Interface chemistry can be implemented to modulate the aggregation and dispersion of nanoparticles in a colloidal solution. In this experimental study, we demonstrate the controlled aggregation of superparamagnetic magnetite nanoparticles in organic and aqueous solutions. With decrease in solution pH, individual nanoparticles (12-14 nm) reproducibly cluster to form ~52 nm monodisperse aggregates in toluene. Spin-spin (T2) proton relaxation measurements of the micellated clusters before and after aggregation show a change in the molar relaxation rate from 303 sec-1mol-1 to 368 sec-1mol-1 for individual and clustered nanoparticles, respectively.
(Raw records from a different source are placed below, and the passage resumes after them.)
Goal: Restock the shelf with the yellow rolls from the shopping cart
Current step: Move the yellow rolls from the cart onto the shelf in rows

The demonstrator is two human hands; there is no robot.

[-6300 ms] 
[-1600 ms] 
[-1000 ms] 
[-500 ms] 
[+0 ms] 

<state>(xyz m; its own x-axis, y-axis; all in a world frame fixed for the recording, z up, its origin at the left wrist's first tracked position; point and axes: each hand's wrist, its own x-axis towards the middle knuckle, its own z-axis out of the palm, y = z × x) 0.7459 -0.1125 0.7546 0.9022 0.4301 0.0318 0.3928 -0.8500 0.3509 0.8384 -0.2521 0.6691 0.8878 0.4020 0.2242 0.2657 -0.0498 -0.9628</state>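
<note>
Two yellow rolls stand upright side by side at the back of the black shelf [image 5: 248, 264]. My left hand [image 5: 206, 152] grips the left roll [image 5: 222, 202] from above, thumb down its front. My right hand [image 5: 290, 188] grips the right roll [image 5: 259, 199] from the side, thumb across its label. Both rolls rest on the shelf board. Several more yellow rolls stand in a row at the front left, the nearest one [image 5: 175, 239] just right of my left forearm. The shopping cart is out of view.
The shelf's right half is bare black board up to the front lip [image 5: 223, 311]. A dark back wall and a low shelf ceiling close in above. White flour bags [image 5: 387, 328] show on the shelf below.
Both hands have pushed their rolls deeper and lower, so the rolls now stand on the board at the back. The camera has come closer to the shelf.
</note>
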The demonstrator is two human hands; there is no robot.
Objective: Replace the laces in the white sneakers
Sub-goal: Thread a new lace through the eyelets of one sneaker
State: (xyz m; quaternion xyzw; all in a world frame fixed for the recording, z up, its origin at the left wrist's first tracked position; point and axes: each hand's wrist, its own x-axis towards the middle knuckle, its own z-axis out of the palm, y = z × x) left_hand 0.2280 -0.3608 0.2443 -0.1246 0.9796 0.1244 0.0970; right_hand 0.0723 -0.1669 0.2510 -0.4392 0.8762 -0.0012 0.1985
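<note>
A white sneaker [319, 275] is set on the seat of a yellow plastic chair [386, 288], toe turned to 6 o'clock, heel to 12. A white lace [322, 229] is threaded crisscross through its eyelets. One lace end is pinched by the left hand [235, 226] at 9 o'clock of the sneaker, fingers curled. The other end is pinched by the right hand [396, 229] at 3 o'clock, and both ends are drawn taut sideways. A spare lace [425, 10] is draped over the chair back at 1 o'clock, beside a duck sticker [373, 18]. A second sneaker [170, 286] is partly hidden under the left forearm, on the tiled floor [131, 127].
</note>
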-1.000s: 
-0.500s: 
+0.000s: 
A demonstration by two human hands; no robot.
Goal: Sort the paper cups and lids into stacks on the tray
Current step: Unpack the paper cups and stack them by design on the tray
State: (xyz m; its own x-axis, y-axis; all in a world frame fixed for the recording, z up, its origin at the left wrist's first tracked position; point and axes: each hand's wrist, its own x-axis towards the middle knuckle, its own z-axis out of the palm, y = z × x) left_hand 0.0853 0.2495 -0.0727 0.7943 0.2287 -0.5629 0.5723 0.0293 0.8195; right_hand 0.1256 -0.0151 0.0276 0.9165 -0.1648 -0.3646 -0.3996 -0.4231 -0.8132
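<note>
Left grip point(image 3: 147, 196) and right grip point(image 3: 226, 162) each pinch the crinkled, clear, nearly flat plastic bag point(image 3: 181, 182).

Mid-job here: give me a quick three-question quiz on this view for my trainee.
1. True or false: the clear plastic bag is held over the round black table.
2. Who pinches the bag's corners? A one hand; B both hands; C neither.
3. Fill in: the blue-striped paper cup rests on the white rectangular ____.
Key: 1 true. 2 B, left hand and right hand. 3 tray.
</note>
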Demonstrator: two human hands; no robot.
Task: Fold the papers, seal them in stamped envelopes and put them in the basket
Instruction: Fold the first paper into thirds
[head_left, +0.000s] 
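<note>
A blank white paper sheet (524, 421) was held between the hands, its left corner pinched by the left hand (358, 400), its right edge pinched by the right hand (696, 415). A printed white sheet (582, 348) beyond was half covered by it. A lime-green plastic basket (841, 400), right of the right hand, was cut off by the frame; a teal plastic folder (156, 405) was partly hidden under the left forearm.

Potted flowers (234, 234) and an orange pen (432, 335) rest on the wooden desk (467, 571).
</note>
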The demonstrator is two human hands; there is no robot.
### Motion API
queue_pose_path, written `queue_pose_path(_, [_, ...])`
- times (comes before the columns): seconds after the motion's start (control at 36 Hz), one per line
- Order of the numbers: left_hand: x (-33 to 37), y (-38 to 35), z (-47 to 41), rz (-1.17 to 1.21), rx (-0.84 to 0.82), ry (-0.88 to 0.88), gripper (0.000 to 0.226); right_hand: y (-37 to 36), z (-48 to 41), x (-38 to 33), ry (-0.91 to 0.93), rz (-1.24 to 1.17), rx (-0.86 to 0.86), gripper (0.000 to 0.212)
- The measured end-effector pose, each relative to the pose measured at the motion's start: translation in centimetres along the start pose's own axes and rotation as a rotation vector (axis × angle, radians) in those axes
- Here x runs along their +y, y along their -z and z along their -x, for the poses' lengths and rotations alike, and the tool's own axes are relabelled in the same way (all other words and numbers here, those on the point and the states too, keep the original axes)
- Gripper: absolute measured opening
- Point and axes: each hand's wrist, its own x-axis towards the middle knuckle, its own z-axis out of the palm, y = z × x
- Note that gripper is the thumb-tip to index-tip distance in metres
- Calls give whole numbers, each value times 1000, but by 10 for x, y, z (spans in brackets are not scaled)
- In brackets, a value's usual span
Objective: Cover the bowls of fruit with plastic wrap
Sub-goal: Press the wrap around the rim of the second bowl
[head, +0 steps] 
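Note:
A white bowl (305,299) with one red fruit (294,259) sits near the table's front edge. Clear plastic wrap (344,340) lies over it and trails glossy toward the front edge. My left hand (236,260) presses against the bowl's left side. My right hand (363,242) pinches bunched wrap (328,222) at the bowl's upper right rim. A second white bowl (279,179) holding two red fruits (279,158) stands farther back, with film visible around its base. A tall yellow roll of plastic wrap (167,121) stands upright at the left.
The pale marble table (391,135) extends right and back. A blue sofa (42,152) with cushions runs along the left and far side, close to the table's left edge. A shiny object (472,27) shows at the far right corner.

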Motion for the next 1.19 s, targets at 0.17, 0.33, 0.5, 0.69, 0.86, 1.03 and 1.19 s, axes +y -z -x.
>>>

DNA-mediated aggregation of micellated nanoparticles in the colloidal solution is also demonstrated where the number of single-stranded DNA per particle determines the ultimate size of the nanoparticle aggregate.

Paper Details

Date Published: 27 April 2007
PDF: 8 pages
Proc. SPIE 6525, Active and Passive Smart Structures and Integrated Systems 2007, 652519 (27 April 2007); doi: 10.1117/12.715911
Show Author Affiliations
Brian A. Larsen, Univ. of Colorado, Boulder (United States)
Michael A Haag, Univ. of Colorado, Boulder (United States)
Michael H. B. Stowell, Univ. of Colorado, Boulder (United States)
David C. Walther, Univ. of California, Berkeley (United States)
Albert P. Pisano, Univ. of California, Berkeley (United States)
Conrad R. Stoldt, Univ. of Colorado, Boulder (United States)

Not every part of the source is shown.